▶ **PROBLEM TO WORK ON**: Output the number of lines in the material below containing "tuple" and nothing more.
◆ ◆ ◆
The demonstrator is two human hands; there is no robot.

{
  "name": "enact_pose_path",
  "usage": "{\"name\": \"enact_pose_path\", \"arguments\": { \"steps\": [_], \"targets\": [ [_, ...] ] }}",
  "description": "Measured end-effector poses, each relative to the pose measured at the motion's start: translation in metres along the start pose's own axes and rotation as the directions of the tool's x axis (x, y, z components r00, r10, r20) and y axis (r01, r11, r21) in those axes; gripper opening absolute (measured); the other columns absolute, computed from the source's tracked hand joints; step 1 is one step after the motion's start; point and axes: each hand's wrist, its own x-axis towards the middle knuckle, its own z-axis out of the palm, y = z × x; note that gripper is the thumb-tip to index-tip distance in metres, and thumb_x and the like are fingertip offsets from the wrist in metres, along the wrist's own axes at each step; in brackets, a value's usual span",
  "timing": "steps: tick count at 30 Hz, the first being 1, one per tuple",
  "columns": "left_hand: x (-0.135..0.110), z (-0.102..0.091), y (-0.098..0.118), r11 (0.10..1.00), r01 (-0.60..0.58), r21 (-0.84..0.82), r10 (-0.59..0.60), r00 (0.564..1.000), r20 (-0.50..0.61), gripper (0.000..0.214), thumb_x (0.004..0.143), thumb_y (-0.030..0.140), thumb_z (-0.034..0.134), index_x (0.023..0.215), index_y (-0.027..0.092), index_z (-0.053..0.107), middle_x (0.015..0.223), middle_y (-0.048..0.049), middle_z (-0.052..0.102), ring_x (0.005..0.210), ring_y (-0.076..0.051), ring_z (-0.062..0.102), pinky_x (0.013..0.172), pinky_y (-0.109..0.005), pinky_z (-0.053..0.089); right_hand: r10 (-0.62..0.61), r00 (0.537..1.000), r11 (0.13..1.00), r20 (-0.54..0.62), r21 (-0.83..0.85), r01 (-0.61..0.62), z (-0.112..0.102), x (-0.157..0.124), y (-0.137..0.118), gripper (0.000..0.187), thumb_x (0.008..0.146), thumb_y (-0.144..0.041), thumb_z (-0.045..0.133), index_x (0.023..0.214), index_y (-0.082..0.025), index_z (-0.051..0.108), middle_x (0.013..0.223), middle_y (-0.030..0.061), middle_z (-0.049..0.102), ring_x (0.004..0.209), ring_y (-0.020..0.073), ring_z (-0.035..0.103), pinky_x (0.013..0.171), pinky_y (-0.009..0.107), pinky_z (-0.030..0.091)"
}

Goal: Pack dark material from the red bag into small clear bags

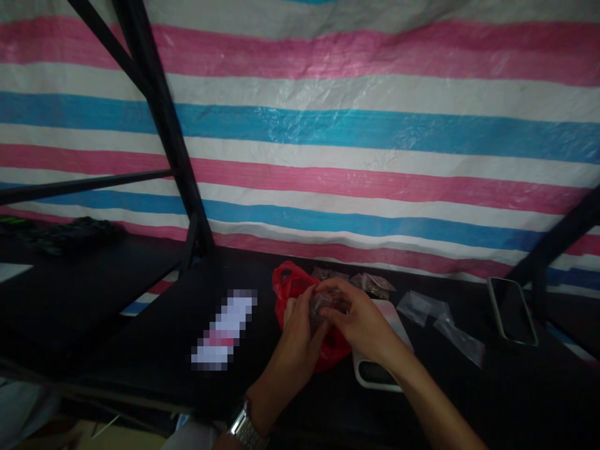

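My left hand (297, 325), with a metal watch (246, 426) at the wrist, is closed around one side of a small transparent plastic bag (320, 304). Its other side is pinched by the fingers of my right hand (359, 315). What the little bag holds is too dim to make out. Beneath and behind both hands lies a crumpled red plastic bag (287, 280), partly covered by them. A white digital scale (375, 374) sits under my right forearm. Just beyond the hands are small transparent bags (375, 285) with brownish contents.
Flat transparent bags (424, 306) lie right of the scale, and farther right rests a phone (513, 311). A pixelated strip (225, 331) is on the black table (154, 356) at left. Black metal posts (171, 144) stand before a striped plastic sheet (356, 131).
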Motion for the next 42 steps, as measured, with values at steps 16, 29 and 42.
{"name": "enact_pose_path", "arguments": {
  "steps": [16,29,42],
  "targets": [
    [-0.002,-0.007,0.009,1.0,0.009,-0.017,-0.008,1.0,0.028,0.047,0.095,0.031,0.065,0.139,0.021,0.056,0.137,-0.0155,0.065,0.129,-0.033,0.062,0.114,-0.057,0.047,-0.096,0.985,0.979,-0.145,-0.192,0.067,0.005,-0.005,0.005,0.022,0.077,-0.02,0.08,0.094,-0.025,0.068,0.099,0.0001,0.069,0.095,0.0209,0.067,0.081,0.033,0.053],
    [-0.019,-0.032,0.03,0.955,0.214,-0.206,-0.26,0.938,-0.23,0.038,0.099,0.056,0.055,0.117,0.023,0.061,0.114,-0.0116,0.076,0.107,-0.029,0.073,0.091,-0.041,0.056,-0.026,0.988,0.971,-0.149,-0.239,-0.01,0.007,0.015,0.02,0.015,0.092,-0.037,0.071,0.097,-0.023,0.065,0.091,0.0025,0.074,0.085,0.0221,0.069,0.078,0.034,0.051],
    [-0.027,-0.015,0.001,0.881,0.472,0.014,-0.453,0.853,-0.26,0.035,0.079,0.009,0.063,0.11,0.024,0.056,0.104,-0.0083,0.071,0.1,-0.032,0.07,0.088,-0.045,0.049,0.041,0.999,0.375,0.015,-0.927,-0.001,0.021,0.017,0.049,0.028,0.101,-0.026,0.063,0.125,-0.014,0.071,0.137,0.0192,0.068,0.128,0.0358,0.059,0.106,0.046,0.047]
  ]
}}
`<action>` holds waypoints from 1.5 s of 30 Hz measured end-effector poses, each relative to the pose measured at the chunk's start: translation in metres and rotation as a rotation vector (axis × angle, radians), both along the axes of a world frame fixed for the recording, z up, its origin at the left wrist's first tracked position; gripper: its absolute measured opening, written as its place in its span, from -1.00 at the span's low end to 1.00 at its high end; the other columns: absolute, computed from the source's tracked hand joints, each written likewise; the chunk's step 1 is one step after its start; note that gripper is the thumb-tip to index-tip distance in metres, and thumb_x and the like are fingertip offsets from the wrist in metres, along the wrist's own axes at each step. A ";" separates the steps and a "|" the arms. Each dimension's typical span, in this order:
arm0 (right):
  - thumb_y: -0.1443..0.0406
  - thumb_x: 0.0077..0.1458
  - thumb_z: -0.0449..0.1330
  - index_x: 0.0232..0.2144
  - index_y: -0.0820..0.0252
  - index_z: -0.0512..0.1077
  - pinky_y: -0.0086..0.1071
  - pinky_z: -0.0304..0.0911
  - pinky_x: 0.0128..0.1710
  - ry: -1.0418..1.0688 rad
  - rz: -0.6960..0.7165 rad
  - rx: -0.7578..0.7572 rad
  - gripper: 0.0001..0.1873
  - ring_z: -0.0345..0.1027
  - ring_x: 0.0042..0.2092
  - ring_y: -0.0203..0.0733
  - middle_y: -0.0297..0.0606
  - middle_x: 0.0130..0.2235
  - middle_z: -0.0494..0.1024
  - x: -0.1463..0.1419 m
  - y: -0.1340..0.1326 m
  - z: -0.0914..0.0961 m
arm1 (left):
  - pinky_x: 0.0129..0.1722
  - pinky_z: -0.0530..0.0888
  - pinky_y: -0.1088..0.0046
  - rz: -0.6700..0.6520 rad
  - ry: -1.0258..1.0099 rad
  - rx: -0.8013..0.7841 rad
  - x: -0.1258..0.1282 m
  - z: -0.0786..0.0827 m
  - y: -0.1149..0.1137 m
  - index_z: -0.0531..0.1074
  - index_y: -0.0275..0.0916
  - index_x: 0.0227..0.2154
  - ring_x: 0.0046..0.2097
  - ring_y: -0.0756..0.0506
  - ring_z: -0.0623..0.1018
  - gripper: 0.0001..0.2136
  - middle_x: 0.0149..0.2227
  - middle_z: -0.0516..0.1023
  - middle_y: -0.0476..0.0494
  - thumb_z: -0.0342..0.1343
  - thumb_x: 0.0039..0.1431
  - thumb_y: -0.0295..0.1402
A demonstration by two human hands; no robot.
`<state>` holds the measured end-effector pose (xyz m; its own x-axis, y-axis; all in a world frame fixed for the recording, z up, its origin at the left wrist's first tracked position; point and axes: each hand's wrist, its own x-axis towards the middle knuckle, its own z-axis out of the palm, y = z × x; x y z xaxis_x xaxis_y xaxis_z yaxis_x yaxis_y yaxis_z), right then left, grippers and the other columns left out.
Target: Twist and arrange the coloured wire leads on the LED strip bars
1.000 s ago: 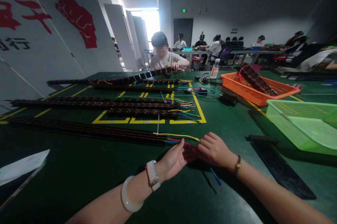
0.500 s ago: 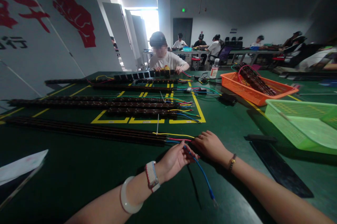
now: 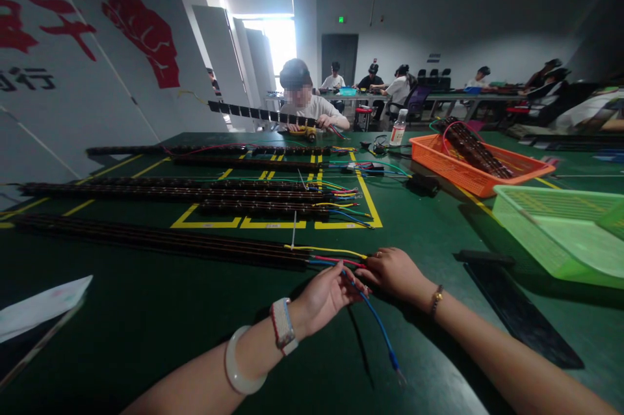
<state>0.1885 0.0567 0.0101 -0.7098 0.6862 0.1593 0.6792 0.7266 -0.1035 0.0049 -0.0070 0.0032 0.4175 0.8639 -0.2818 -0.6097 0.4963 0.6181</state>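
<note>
A long black wire bundle [image 3: 160,242] lies across the near part of the table, with coloured wires coming out of its right end. My left hand [image 3: 327,298], palm turned up, is closed on the blue wire [image 3: 377,324], whose bare metal terminal hangs toward me. Just right of it, my right hand [image 3: 392,272] rests low over the table with its fingers curled at the ends of the red wire [image 3: 336,260] and the yellow wire [image 3: 331,250]. Its fingertips are partly hidden. A white cable tie [image 3: 294,231] stands up from the bundle.
Several more black bundles [image 3: 195,191] lie beyond, over yellow tape outlines. At right are an orange basket [image 3: 453,171], a green basket [image 3: 536,233] and a flat black piece [image 3: 524,317]. A bottle [image 3: 398,129] stands farther back. A co-worker [image 3: 312,106] sits opposite, lifting a black strip [image 3: 258,114].
My right hand has shifted slightly right, with its fingers still by the wire ends. My left hand stays on the blue wire. The co-worker opposite has raised the black strip off the table.
</note>
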 end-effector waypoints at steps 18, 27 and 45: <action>0.02 0.08 0.12 -0.42 0.33 0.45 -0.64 0.02 -0.76 0.199 0.119 -1.408 -0.56 0.18 -0.69 -0.48 -0.43 -0.66 0.37 0.008 -0.006 0.018 | 0.01 0.32 0.27 0.022 -0.014 -0.051 0.000 -0.001 0.002 0.37 -0.33 -0.45 -0.17 -0.10 0.51 -0.74 -0.27 0.53 -0.29 -0.06 0.24 -0.26; -0.01 0.14 0.02 -0.42 0.25 0.32 -0.58 0.07 -0.76 0.233 0.059 -1.555 -0.58 0.20 -0.71 -0.41 -0.42 -0.68 0.39 0.022 0.008 0.020 | -0.04 0.37 0.20 -0.107 0.140 0.050 0.002 0.003 -0.001 0.39 -0.42 -0.34 -0.22 -0.16 0.57 -0.63 -0.27 0.55 -0.42 -0.11 0.25 -0.16; 0.05 0.21 -0.06 -0.52 0.32 0.40 -0.55 -0.03 -0.68 0.063 0.133 -1.218 -0.50 0.01 -0.71 -0.48 -0.46 -0.73 0.22 0.010 -0.001 0.024 | -0.41 0.47 0.37 -0.309 0.232 0.201 0.003 0.006 -0.008 0.33 -0.34 -0.49 -0.38 -0.16 0.59 -0.65 -0.44 0.57 -0.31 -0.05 0.20 -0.13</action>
<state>0.1989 0.0558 0.0337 -0.8001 0.3336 -0.4986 0.5761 0.1954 -0.7937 0.0077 -0.0147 0.0096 0.6109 0.7553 -0.2373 -0.2851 0.4895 0.8241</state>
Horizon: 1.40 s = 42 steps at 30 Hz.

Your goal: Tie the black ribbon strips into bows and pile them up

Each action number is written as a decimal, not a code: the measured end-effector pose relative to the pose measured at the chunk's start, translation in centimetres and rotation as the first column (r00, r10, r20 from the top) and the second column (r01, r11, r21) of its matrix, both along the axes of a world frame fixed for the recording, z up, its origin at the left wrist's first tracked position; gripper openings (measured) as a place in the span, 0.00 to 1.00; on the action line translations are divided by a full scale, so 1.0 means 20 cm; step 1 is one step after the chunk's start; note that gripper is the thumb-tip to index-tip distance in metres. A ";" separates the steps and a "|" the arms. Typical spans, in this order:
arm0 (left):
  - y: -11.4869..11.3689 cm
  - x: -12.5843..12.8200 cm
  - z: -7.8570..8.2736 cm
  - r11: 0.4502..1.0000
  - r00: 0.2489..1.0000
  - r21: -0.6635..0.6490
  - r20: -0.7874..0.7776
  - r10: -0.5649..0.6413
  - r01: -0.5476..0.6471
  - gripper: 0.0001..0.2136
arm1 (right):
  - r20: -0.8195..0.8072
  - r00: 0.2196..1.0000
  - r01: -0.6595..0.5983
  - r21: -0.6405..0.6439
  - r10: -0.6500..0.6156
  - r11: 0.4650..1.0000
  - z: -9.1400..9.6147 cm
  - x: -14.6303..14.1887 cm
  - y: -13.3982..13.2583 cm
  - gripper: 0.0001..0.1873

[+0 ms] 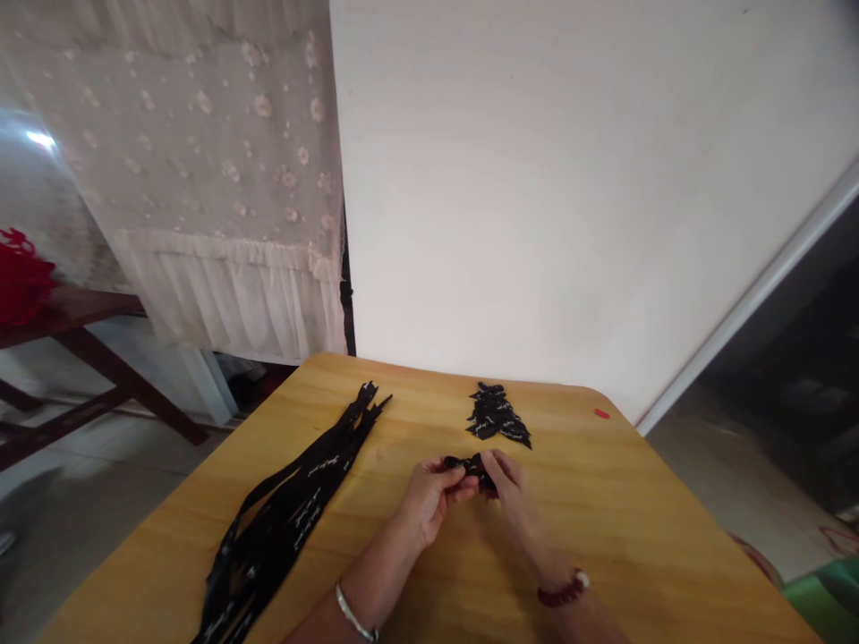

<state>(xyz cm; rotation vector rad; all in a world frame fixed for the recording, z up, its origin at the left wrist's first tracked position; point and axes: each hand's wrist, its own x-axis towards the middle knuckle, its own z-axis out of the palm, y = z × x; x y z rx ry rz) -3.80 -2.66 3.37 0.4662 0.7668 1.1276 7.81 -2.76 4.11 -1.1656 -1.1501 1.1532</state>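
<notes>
Red stuff (23, 279) sits on a dark wooden stool (100, 306) at the left edge; next comes a flowered lace curtain (234, 170), upper left, then a white wall (537, 179). Below spreads my wooden bench (644, 537), with long black ribbons (315, 474) down its left side, a pile of short black ribbon pieces (497, 416) right of centre and a red scrap (602, 413) farther right. White script marks the ribbons, too small to read. At lower centre my left hand (430, 494) pinches one end of a bunched black ribbon (471, 463); my right hand (511, 487) grips its other end, thumb uppermost.
</notes>
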 end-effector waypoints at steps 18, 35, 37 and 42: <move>0.01 -0.04 0.03 0.968 0.897 0.182 -0.434 -0.079 0.173 0.12 | 0.177 0.982 -0.082 0.073 0.068 0.994 0.00 0.05 0.03 0.14; 0.06 -0.03 -0.03 0.893 0.783 0.415 -0.609 0.130 0.175 0.02 | 0.157 0.980 -0.120 -0.004 0.119 0.993 0.02 0.01 0.01 0.13; 0.06 -0.03 -0.03 0.889 0.772 0.417 -0.623 0.128 0.189 0.03 | 0.143 0.983 -0.117 -0.022 0.119 0.993 0.02 0.01 0.00 0.13; 0.05 -0.04 -0.02 0.886 0.782 0.407 -0.617 0.089 0.220 0.04 | 0.095 0.986 -0.133 -0.058 0.138 0.989 0.04 0.00 -0.01 0.13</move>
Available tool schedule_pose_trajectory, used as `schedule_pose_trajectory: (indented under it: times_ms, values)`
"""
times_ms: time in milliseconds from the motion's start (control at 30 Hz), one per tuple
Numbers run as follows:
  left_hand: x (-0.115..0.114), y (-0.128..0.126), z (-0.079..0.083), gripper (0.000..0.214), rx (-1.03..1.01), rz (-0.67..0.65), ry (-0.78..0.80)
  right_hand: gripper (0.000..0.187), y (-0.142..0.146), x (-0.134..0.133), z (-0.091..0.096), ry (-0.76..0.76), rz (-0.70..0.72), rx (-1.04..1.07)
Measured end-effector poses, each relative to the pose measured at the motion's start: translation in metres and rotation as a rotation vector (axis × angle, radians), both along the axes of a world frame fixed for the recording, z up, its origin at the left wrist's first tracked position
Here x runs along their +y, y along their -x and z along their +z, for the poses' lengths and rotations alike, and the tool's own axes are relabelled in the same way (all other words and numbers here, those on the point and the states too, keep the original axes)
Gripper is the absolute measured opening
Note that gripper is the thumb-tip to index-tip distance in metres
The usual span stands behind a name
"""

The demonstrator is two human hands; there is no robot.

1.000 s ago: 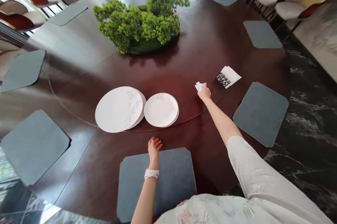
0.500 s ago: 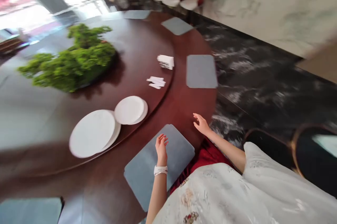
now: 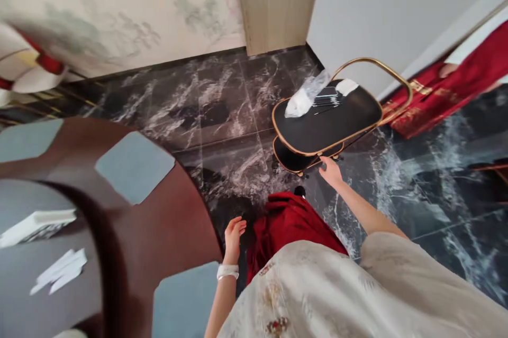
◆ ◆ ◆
▶ **YOUR SOLUTION**: 2